THE TASK: Word for word, restate the listing; omit the pictures.

'''

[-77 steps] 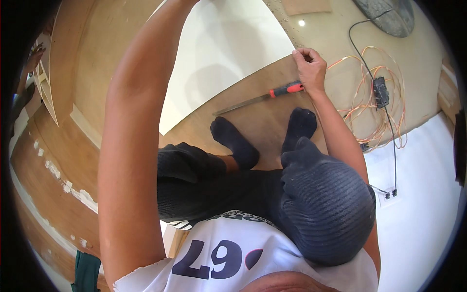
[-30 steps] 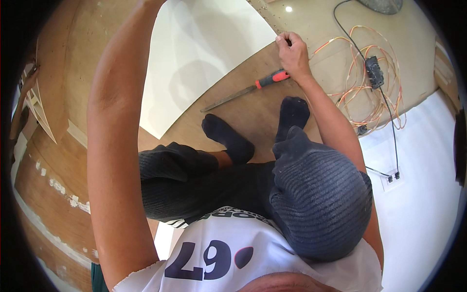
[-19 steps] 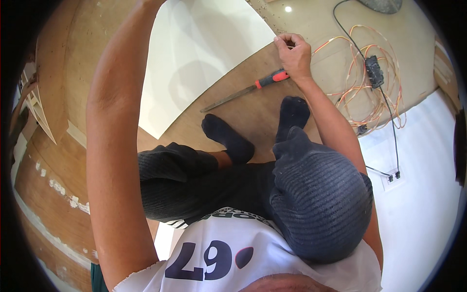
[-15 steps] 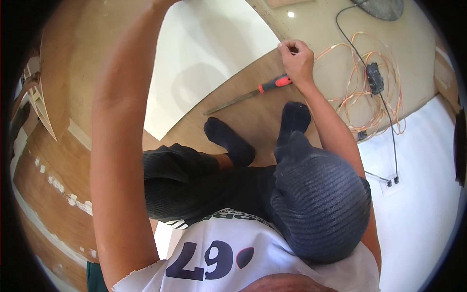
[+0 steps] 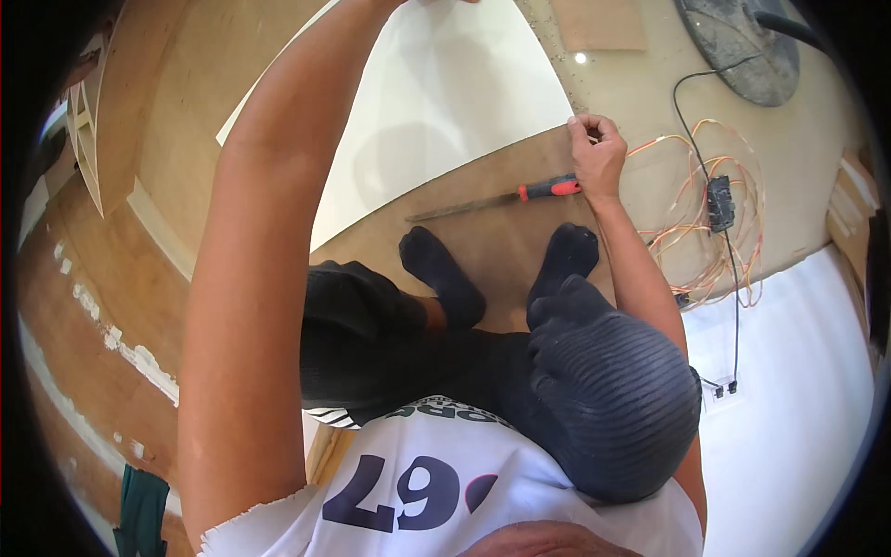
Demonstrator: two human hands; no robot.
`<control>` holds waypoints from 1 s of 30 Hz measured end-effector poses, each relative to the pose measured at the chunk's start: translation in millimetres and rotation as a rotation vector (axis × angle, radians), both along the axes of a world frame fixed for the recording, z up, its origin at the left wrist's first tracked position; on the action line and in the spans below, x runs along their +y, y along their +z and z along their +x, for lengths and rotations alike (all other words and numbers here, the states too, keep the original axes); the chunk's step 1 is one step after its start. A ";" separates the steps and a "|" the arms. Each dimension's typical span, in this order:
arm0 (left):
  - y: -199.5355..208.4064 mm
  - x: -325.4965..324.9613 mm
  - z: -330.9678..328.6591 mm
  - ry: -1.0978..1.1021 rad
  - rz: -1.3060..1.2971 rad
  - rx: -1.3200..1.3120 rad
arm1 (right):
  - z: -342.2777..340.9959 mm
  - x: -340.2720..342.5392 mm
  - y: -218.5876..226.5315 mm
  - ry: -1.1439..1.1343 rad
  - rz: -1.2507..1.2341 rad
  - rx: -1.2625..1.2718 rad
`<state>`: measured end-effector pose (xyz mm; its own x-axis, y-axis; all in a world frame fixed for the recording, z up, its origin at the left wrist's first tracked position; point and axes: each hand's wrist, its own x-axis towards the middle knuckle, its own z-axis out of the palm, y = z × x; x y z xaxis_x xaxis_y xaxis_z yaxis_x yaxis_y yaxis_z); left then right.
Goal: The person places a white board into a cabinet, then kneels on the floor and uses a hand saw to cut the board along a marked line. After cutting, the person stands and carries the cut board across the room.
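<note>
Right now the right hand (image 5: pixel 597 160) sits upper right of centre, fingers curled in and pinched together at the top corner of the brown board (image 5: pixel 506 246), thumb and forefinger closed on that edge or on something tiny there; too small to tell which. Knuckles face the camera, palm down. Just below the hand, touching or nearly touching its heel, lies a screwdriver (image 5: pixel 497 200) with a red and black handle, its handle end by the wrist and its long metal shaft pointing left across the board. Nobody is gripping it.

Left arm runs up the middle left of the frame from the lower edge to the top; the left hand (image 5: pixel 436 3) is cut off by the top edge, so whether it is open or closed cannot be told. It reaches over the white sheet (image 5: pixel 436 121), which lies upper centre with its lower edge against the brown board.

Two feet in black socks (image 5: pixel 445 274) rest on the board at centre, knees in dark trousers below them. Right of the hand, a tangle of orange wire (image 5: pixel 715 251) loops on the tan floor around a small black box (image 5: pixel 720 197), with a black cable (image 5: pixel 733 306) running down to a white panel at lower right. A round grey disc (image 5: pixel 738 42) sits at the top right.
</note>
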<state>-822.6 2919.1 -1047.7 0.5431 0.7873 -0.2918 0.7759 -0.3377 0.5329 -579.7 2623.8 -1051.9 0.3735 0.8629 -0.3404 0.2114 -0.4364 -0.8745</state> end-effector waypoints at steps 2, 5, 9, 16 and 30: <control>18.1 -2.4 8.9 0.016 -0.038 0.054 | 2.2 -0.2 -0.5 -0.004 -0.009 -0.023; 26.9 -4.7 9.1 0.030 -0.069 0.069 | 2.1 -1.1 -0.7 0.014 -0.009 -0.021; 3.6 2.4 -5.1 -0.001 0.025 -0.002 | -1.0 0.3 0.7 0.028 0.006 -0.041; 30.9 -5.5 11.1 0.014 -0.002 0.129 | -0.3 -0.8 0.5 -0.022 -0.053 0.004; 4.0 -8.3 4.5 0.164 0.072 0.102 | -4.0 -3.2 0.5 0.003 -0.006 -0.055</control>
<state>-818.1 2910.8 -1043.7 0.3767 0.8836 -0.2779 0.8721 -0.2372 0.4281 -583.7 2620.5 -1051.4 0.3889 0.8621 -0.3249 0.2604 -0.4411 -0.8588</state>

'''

TASK RESPONSE:
[-77 steps] 
[-30 steps] 
[-19 steps] 
[-15 steps] 
[+0 steps] 
Demonstrator: two human hands; no robot.
`<control>` holds waypoints from 1 s of 30 Hz measured end-effector poses, each relative to the pose measured at the chunk's start: translation in millimetres and rotation as a rotation vector (axis × angle, radians), both along the axes of a world frame fixed for the recording, z up, its origin at the left wrist's first tracked position; on the action line and in the spans below, x runs along their +y, y along their +z and z along their +x, for lengths and rotations alike (all other words and numbers here, the states too, keep the original axes); the chunk's step 1 is one step after its start. A ";" separates the steps and a "|" the arms. Each dimension's typical span, in this order:
arm0 (left):
  - y: -199.5355..208.4064 mm
  - x: -325.4965..324.9613 mm
  - z: -330.9678..328.6591 mm
  - ry: -1.0978..1.1021 rad
  - rz: -1.3060..1.2971 rad
  - rx: -1.3200..1.3120 rad
arm1 (right):
  - z: -342.2777..340.9959 mm
  - x: -340.2720..342.5392 mm
  - y: -218.5876..226.5315 mm
  - ry: -1.1439..1.1343 rad
  - rz: -1.2507..1.2341 rad
  - rx: -1.2625..1.2718 rad
`<state>`: measured end-effector pose (xyz mm; its own x-axis, y-axis; all in a world frame fixed for the recording, z up, its origin at the left wrist's first tracked position; point and axes: each hand's wrist, its own x-axis towards the middle knuckle, its own z-axis out of the palm, y = z × x; x y z xaxis_x xaxis_y xaxis_z yaxis_x yaxis_y yaxis_z); left then right.
Goal: The person places a white board into a cabinet, then kneels on the floor and uses a hand saw to cut the board along a marked line. After cutting, the person stands and carries the cut board across the room.
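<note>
Right now the right hand (image 5: pixel 597 160) sits upper right of centre, fingers curled in and pinched together at the top corner of the brown board (image 5: pixel 506 246), thumb and forefinger closed on that edge or on something tiny there; too small to tell which. Knuckles face the camera, palm down. Just below the hand, touching or nearly touching its heel, lies a screwdriver (image 5: pixel 497 200) with a red and black handle, its handle end by the wrist and its long metal shaft pointing left across the board. Nobody is gripping it.

Left arm runs up the middle left of the frame from the lower edge to the top; the left hand (image 5: pixel 436 3) is cut off by the top edge, so whether it is open or closed cannot be told. It reaches over the white sheet (image 5: pixel 436 121), which lies upper centre with its lower edge against the brown board.

Two feet in black socks (image 5: pixel 445 274) rest on the board at centre, knees in dark trousers below them. Right of the hand, a tangle of orange wire (image 5: pixel 715 251) loops on the tan floor around a small black box (image 5: pixel 720 197), with a black cable (image 5: pixel 733 306) running down to a white panel at lower right. A round grey disc (image 5: pixel 738 42) sits at the top right.
</note>
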<state>-822.6 2919.1 -1047.7 0.5431 0.7873 -0.2918 0.7759 -0.3377 0.5329 -579.7 2623.8 -1051.9 0.3735 0.8629 -0.3404 0.2114 -0.4364 -0.8745</state> end-effector waypoints at steps 2, 5, 9, 16 and 30: <control>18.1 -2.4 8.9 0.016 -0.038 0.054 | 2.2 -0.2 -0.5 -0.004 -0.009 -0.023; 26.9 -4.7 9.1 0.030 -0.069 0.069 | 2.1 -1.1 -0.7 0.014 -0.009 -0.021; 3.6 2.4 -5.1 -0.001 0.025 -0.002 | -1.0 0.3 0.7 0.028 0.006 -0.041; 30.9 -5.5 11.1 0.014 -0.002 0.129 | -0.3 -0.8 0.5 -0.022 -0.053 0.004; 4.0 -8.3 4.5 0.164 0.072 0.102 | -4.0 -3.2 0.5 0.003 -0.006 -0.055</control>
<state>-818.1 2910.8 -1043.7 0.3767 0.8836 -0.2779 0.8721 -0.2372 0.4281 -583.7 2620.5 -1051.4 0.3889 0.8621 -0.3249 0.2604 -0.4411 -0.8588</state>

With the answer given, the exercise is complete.